# Help how to bid



## ptcass (Oct 17, 2016)

Hi, Im Cass. Ive been a plumber in the state of Washington (UPC) since 2004. The majority of my experience is in new commercial plumbing and the rest is in new residential with a little bit of service and a tiny bit of remodel. So Im bidding a bathroom remodel. The thing is I have a lot of knowledge but I have never bid a job for a remodel. I've bid flat rates for plumbing a whole house but that was for family. All I'm doing is moving a toilet from one side of the room to the other putting in a double vanity in place of a single vanity and moving a shower from one side of the room to the other pretty much switching the toilet and the shower. I was doing a lot of research about how much to charge and I'm even more confused than I was before. I know up in Seattle and Everett where the jobs going to be done seems to be a lot higher than the national average. But I was just wondering if there's an easy way to figure out, without doing a full take of, a way to come up with a number that will be fair for me and him?

CBB


----------



## ptcass (Oct 17, 2016)

ptcass said:


> Hi, Im Cass. Ive been a plumber in the state of Washington (UPC) since 2004. The majority of my experience is in new commercial plumbing and the rest is in new residential with a little bit of service and a tiny bit of remodel. So Im bidding a bathroom remodel. The thing is I have a lot of knowledge but I have never bid a job for a remodel. I've bid flat rates for plumbing a whole house but that was for family. All I'm doing is moving a toilet from one side of the room to the other putting in a double vanity in place of a single vanity and moving a shower from one side of the room to the other pretty much switching the toilet and the shower. I was doing a lot of research about how much to charge and I'm even more confused than I was before. I know up in Seattle and Everett where the jobs going to be done seems to be a lot higher than the national average. But I was just wondering if there's an easy way to figure out, without doing a full take of, a way to come up with a number that will be fair for me and him?
> 
> CBB












CBB


----------



## PLUMBER_BILL (Oct 23, 2009)

*bidding questions first*

Looking at your drawing where is the door into the room
Are there any windows?
Is this a 1 or 2 story house?
If 2 story how the hell will you relocate the toilet?
Have you considered the structural damage this job will create?
IMHO


----------



## ptcass (Oct 17, 2016)

The arrow is pointing right where the door is. One story, no windows. Crawl space.









CBB


----------



## MACPLUMB777 (Jun 18, 2008)

LEARN TO READ ENGLISH 


An intro is requested from all new members. In case you missed it, here is the link. http://www.plumbingzone.com/f3/.

The PZ is for Plumbing Professionals ( those engaged in the plumbing profession)

Post an intro and tell our members where you are from, yrs in the trade, and your area(s) of expertise in the plumbing field.

This info helps members who are waiting to welcome you to the best plumbing site there is.

We look forward to your valuable input.


----------



## OpenSights (Mar 23, 2015)

Kinda an intro, just not in the place it’s supposed to be.

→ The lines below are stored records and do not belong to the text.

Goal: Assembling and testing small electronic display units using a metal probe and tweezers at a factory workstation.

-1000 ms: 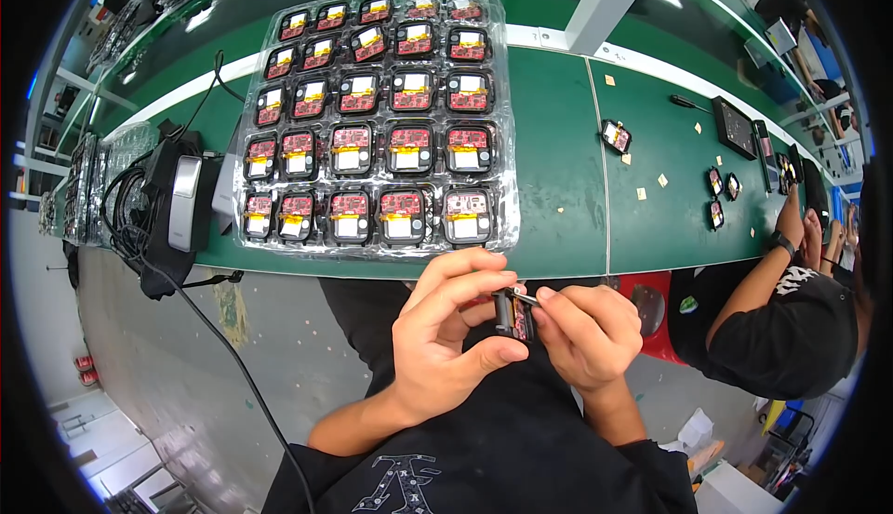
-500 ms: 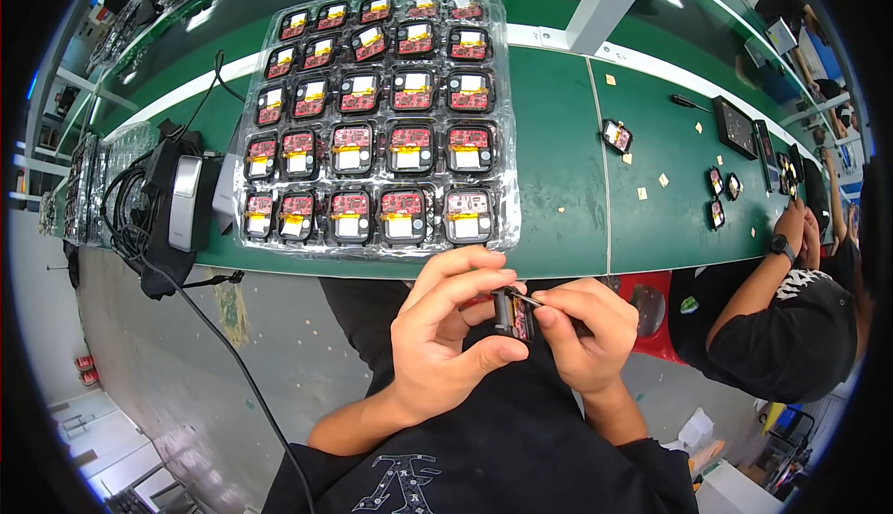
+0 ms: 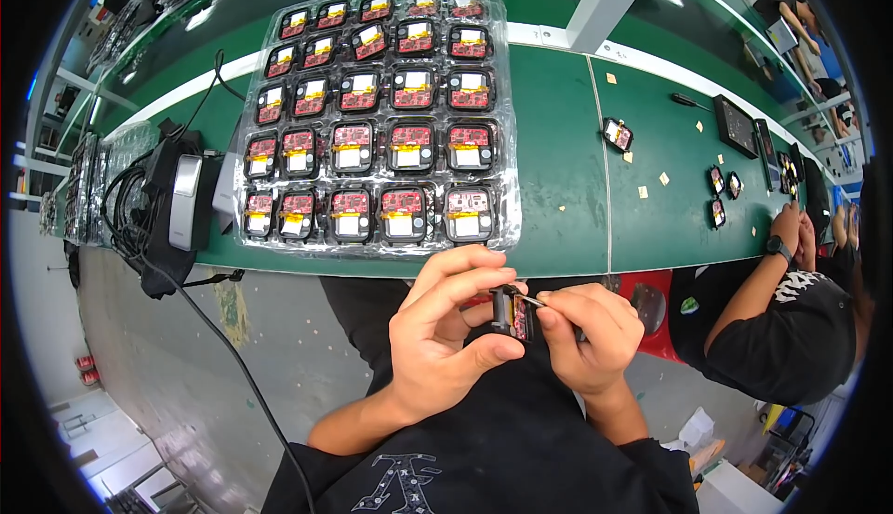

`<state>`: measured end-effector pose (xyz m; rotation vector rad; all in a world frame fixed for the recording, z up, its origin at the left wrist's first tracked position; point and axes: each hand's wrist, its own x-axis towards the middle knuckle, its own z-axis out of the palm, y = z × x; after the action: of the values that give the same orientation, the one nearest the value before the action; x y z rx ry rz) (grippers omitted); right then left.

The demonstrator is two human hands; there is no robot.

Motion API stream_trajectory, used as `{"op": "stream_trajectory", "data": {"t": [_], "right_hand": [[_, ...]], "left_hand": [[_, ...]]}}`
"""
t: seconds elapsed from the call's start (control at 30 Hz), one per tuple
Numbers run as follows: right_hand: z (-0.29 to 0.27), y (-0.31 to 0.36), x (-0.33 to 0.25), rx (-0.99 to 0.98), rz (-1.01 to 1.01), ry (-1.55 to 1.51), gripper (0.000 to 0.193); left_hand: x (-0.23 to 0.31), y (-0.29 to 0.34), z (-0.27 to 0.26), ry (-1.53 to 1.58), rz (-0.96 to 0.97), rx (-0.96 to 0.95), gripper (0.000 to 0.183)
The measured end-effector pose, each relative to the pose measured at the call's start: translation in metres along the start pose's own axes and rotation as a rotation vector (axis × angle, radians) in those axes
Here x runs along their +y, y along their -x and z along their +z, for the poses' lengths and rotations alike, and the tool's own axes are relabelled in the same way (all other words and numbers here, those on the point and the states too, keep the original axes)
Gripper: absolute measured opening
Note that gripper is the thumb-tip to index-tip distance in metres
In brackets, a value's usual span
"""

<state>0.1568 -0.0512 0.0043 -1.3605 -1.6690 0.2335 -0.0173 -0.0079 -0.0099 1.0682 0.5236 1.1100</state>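
My left hand (image 3: 442, 328) holds a small black watch case (image 3: 503, 312) on edge between its thumb and fingers, in front of my chest. A red circuit board (image 3: 521, 317) and a bit of yellow film show in its open side, which faces right. In my right hand (image 3: 595, 335) a thin metal tool (image 3: 533, 301) is pinched between thumb and fingers. Its tip meets the upper edge of the case; whether it is tweezers or a pick is hidden by the fingers. Beyond my hands, a clear plastic tray (image 3: 510, 193) holds rows of similar open watch cases (image 3: 403, 214).
Left of the tray lie a silver-and-black device (image 3: 186, 202) and a bundle of black cable (image 3: 126, 202). One loose watch case (image 3: 617, 134) rests on the green table (image 3: 558, 170) among small yellowish pieces. At right, a co-worker (image 3: 791, 328) sits by a black box (image 3: 736, 127).
My right hand has shifted very slightly right, and the tool's tip sits a little lower along the case. My left hand and the watch case have barely moved.
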Motion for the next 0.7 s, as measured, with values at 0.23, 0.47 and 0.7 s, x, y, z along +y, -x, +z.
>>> {"op": "stream_trajectory", "data": {"t": [0.23,0.47,0.7], "right_hand": [[0.0023,-0.0013,0.0014,-0.01,0.006,-0.03,0.012],[0.006,0.005,0.0038,0.004,-0.089,0.111,0.016],[-0.0031,0.0008,0.0089,-0.054,-0.132,0.078,0.024]], "left_hand": [[-0.0005,0.0011,-0.0008,-0.001,-0.003,-0.005,0.056],[-0.0005,0.0022,-0.0001,-0.032,0.003,0.004,0.055],[0.003,-0.0019,-0.0055,0.046,0.022,0.015,0.058]]}}
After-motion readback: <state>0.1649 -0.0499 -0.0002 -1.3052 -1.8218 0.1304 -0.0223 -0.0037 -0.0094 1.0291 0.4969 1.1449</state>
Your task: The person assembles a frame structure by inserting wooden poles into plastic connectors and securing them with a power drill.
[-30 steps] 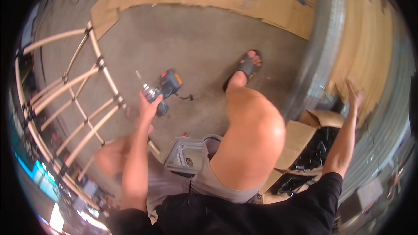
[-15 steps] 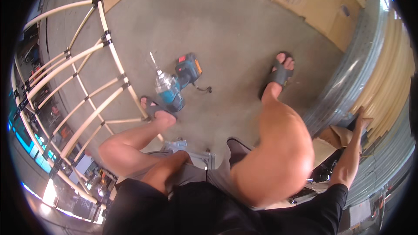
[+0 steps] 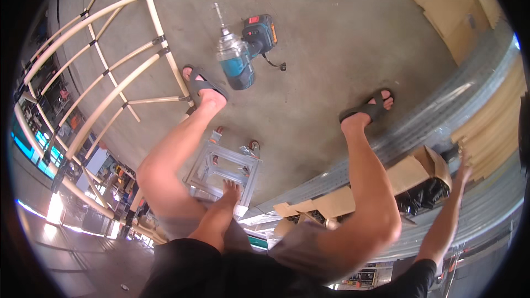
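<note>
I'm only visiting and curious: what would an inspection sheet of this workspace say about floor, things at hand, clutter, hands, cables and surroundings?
Surface: grey concrete floor.
Things at hand: teal-and-black power tool with a metal bit, on the floor; square silver metal frame on casters, between the legs; long tan strips, stacked at right.
Clutter: open brown cardboard boxes holding black plastic-wrapped items.
Hands: left hand, fingers extended, over the silver frame, contact unclear; right hand at the tan strips, grip unclear.
Cables: short black cord beside the power tool.
Surroundings: cream tube lattice with black joints at left; long grey metal lengths and flat brown cardboard at right.
</note>
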### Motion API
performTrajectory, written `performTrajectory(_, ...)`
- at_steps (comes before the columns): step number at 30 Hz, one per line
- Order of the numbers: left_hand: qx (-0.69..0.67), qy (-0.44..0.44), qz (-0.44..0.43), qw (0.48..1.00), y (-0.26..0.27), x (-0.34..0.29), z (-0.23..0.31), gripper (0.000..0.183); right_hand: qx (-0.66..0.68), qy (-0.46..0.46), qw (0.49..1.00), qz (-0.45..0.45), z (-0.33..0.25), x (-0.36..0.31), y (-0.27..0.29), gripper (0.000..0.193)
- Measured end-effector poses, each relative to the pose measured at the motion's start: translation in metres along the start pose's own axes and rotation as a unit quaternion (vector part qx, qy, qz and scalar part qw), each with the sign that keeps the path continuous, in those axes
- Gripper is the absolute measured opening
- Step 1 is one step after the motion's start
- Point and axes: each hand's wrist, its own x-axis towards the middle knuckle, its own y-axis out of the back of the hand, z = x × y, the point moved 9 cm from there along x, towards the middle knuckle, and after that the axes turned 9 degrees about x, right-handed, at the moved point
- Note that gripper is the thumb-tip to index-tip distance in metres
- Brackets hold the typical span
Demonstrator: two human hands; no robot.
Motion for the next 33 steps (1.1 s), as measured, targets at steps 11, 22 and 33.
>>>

What is your hourly rate, markup? Obviously don’t post that. How long do you expect it to take you, add x amount of hours for unforeseen problems, we don’t have X-ray vision. With that said to the customer say between $x and $***xx. Figure easy, figure a pain in the pooper. Let them know you’ll treat them fair and accordingly. People love honesty.


----------



## OpenSights (Mar 23, 2015)

Looking at the pictures again, between rough after demo and finish after reconstruction I’d loosely bid it at a day and a half... but that’s not seeing it in person.


----------



## goeswiththeflow (Feb 24, 2018)

I have no experience bidding jobs like this, so take this for what it is worth, but my boss tells me that in my area if you bid roughly 1500 per fixture that should about cover you. I would add some for the pain of dealing with that heavy cast and the difficulty of working in the crawl.

Like the man said, you could always be honest with the customer and tell him that you don't have a lot of experience bidding these things. Give him your high price and tell him that it may be lower if it takes you less time and aggravation than you thought. The potential down side to that is that customers are as unpredictable as all other animals, and you never know how they will react. Some, rather than appreciate your honesty may see it as lack of confidence and use that to further their sense of superiority and jump all over you in an attempt to bully you into a lower price. Either way you learn something, and you find out from the start what kind of guy he is and whether you want to do business with him or not. Like Hyman Roth said when Moe Green got shot, this is the life we've chosen.


----------



## OpenSights (Mar 23, 2015)

One thing I missed before... in the new layout I’d install a right hand t&s, not left hand.


----------



## Master Mark (Aug 14, 2009)

15 grand ought to cover it


----------